- 1. Career
Christopher David Steele is a British former intelligence officer with the Secret Intelligence Service (MI6) from 1987 until his retirement in 2009. He ran the Russia desk at MI6 headquarters in London between 2006 and 2009. In 2009, he co-founded Orbis Business Intelligence, a London-based private intelligence firm.
Steele became the centre of controversy after he authored a dossier for multiple clients, including an attorney associated with the Hillary Clinton 2016 presidential campaign. The dossier claims, based on anonymous sources, Russia collected a file of compromising information on Donald Trump.
Trump and his allies have falsely claimed the U.S. intelligence community probe into Russian interference in the 2016 presidential election were launched due to Steele's dossier. The Republican-controlled House Intelligence Committee concluded in an April 2018 report that the probe had been triggered by previous information from Trump adviser George Papadopoulos, and the February 2018 Nunes memo, written by staff members for that committee, reached the same conclusion.
Steele was recruited by MI6 directly following his graduation from Cambridge and worked for MI6 for 22 years. He worked in London at the Foreign and Commonwealth Office (FCO) from 1987 to 1989. From 1990 to 1993, Steele worked under diplomatic cover as an MI6 officer in Moscow, serving at the Embassy of the United Kingdom in Moscow. Steele was an "internal traveller", surviving over thirty Aeroflot flights and visiting newly-accessible cities such as Samara and Kazan.
He returned to London in 1993, working again at the FCO until his posting with the British Embassy in Paris in 1998, where he served under diplomatic cover until 2002. The identity of Steele as an MI6 officer and those of a hundred and sixteen other British spies were revealed in an anonymously published list.

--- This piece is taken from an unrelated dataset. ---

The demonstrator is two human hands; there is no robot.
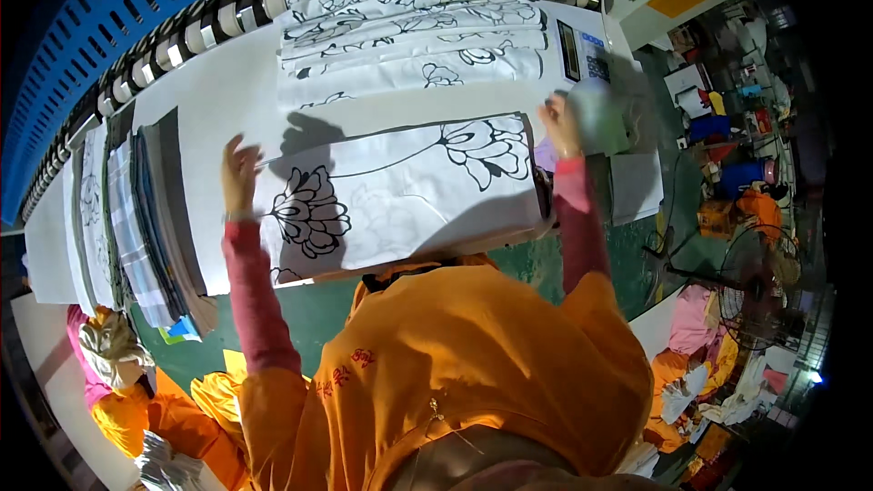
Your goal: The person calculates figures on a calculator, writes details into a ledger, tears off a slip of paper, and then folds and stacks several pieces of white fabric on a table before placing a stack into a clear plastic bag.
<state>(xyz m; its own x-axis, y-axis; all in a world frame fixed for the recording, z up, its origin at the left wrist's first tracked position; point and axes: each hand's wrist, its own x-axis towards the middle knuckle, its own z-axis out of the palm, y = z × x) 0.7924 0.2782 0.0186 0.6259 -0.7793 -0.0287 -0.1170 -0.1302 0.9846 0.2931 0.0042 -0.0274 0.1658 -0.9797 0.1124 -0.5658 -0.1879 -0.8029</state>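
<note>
A white cloth point(400, 191) printed with black flower outlines lies spread in front of me on the white feed table point(218, 100). My left hand point(238, 175) rests on its far left corner, fingers raised and apart. My right hand point(561, 125) is at the cloth's far right corner, near the machine's edge; whether it pinches the fabric I cannot tell. Beyond it, another flower-printed cloth point(409, 27) lies in folds, running toward the rollers point(209, 27) of the blue machine point(100, 27). My sleeves are pink, my vest orange.
A stack of grey and checked folded cloths point(150, 218) lies on the table to my left. A control panel point(582, 50) sits at the table's right end. A person in orange stands at lower left point(118, 373). A fan point(755, 291), bins and clutter fill the right floor.
</note>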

In 2003, Steele was sent to Bagram Airfield in Afghanistan as part of an MI6 team, briefing Special Forces on "kill or capture" missions for Taliban targets, and also spent time teaching new MI6 recruits. Steele returned to London and between 2006 and 2009 he headed the Russia Desk at MI6
He served as a senior officer under John Scarlett, Chief of the Secret Intelligence Service (MI6), from 2004 to 2009. Steele was a counterintelligence specialist and was selected as case officer for Alexander Litvinenko and participated in the investigation of the Litvinenko poisoning in 2006. It was Steele who quickly realised that Litvinenko's death "was a Russian state 'hit'". Twelve years later, Russian double agent Boris Karpichkov alleged that Steele himself was included in a hit list of the Russian Federal Security Service, along with Sergei Skripal who was poisoned in 2018 by a binary chemical weapon Novichok in Britain.
Since 2009, Steele has not been to Russia or any other former Soviet states. In 2012, an Orbis informant quoted an FSB-agent describing him as an "enemy of Mother Russia". Steele has refrained from travelling to the United States since his authorship of the Steele dossier became public, citing the political and legal situation.
In 2012, Orbis was sub-contracted by a law firm representing Oleg Deripaska, who was also a "person of interest" to the Senate Intelligence Committee's investigation into Russia's election interference. Between 2014 and 2016, together with Bruce Ohr, Steele cooperated with the FBI's and Justice Department's unsuccessful efforts to flip Deripaska into an informant.